Suicide is a serious public health problem that causes immeasurable pain, suffering, and loss to individuals, families, and communities nationwide. Many people may be surprised to learn that suicide was one of the top 10 causes of death in the United States in 2009. And death is only the tip of the iceberg. For every person who dies by suicide, more than 30 others attempt suicide. Every suicide attempt and death affects countless other individuals. Family members, friends, coworkers, and others in the community all suffer the long-lasting consequences of suicidal behaviors.
Suicide is the 10th leading cause of death, claiming more than twice as many lives each year as does homicide.
On average, between 2001 and 2009, more than 33,000 Americans died each year as a result of suicide, which is more than 1 person every 15 minutes.
More than 8 million adults report having serious thoughts of suicide in the past year, 2.5 million report making a suicide plan in the past year, and 1.1 million report a suicide attempt in the past year.
Almost 16 percent of students in grades 9 to 12 report having seriously considered suicide, and 7.8 percent report having attempted suicide one or more times in the past 12 months.
National Strategy for
SPAN-GA support the 2012 National Strategy for Suicide Prevention (the National Strategy) It is the result of a joint effort by the Office of the U.S. Surgeon General and the National Action Alliance for Suicide Prevention (Action Alliance).

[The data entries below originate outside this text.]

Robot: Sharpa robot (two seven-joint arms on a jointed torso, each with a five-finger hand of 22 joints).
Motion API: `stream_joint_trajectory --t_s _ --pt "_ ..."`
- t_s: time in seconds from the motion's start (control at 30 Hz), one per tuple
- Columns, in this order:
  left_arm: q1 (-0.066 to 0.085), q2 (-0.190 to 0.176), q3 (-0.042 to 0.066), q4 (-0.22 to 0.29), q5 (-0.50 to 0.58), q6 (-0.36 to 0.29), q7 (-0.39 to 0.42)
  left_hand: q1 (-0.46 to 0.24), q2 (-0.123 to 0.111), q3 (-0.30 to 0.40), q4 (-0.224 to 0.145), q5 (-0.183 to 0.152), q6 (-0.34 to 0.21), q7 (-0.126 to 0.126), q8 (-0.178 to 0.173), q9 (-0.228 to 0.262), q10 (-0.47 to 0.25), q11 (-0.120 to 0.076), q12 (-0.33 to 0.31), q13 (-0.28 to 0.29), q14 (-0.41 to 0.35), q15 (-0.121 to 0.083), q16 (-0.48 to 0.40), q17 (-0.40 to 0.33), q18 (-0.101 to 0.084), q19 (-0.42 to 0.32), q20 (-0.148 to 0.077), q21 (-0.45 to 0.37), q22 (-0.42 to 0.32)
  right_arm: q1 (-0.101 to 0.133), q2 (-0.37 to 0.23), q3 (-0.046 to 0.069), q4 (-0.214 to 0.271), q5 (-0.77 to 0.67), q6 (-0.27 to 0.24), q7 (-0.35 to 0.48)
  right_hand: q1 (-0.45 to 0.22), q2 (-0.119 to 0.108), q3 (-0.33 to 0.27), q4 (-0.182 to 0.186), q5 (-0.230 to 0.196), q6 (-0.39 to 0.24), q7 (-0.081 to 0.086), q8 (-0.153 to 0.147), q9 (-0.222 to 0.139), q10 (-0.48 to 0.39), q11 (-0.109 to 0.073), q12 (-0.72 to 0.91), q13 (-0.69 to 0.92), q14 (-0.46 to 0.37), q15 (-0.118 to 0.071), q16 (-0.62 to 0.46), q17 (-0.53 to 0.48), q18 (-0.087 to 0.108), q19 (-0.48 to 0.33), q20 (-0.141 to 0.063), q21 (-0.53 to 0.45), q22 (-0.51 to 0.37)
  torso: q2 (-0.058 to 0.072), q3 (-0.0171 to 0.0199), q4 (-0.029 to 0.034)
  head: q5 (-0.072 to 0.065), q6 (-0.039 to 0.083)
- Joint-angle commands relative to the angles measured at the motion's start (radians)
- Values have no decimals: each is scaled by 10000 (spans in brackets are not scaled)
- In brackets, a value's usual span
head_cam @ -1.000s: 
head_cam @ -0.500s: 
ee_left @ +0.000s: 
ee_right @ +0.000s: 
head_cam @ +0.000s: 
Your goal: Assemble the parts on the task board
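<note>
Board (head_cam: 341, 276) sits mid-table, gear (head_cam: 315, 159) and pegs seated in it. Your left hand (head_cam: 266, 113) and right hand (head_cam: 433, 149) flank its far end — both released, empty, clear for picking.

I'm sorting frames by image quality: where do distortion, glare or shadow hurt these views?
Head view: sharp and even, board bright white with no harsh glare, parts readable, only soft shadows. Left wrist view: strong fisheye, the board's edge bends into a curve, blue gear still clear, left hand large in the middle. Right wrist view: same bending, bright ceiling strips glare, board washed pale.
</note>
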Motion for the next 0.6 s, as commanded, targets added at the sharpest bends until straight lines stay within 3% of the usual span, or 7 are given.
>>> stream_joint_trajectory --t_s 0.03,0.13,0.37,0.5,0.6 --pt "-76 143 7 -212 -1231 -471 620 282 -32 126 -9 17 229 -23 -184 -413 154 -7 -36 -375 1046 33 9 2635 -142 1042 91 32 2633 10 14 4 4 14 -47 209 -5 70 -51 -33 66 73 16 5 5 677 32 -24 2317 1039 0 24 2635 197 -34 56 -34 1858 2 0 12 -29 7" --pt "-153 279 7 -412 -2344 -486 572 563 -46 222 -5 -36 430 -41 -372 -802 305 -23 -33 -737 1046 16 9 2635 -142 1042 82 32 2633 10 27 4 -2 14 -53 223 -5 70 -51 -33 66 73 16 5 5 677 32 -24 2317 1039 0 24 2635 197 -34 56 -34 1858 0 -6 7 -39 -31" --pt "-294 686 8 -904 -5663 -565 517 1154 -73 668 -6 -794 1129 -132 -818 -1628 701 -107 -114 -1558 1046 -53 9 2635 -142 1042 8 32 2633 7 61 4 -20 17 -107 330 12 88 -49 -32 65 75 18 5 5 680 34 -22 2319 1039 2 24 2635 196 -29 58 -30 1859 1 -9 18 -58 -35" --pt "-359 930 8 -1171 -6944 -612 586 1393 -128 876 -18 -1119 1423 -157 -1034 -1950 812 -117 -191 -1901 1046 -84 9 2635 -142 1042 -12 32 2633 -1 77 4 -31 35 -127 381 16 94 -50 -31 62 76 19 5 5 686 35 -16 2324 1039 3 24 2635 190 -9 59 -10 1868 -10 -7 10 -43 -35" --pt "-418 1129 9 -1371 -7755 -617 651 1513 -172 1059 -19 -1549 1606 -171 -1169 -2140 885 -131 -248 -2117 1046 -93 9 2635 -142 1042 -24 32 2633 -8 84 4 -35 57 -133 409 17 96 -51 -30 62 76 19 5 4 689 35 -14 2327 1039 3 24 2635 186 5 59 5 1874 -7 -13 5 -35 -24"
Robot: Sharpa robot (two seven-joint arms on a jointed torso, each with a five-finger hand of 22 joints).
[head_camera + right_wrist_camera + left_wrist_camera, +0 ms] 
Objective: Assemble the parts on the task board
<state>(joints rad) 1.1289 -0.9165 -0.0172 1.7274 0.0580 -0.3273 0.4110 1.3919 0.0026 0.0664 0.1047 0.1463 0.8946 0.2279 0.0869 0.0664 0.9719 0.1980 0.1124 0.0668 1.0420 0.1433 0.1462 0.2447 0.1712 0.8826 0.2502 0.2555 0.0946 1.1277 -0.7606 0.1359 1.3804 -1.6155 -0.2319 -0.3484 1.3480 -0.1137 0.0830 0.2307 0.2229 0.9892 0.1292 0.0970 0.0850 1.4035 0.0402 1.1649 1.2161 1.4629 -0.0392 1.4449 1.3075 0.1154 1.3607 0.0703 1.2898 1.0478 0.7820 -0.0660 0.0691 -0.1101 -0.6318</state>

The National Strategy is a call to action that is intended to guide suicide prevention actions in the United States over the next decade. It outlines four strategic directions with 13 goals and 60 objectives that are meant to work together in a synergistic way to prevent suicide in the nation.
Suicide places a heavy burden on the nation in terms of the emotional suffering that families and communities experience as well as the economic costs associated with medical care and lost productivity. And yet suicidal behaviors often continue to be met with silence and shame. These attitudes can be formidable barriers to providing care and support to individuals in crisis and to those who have lost a loved one to suicide.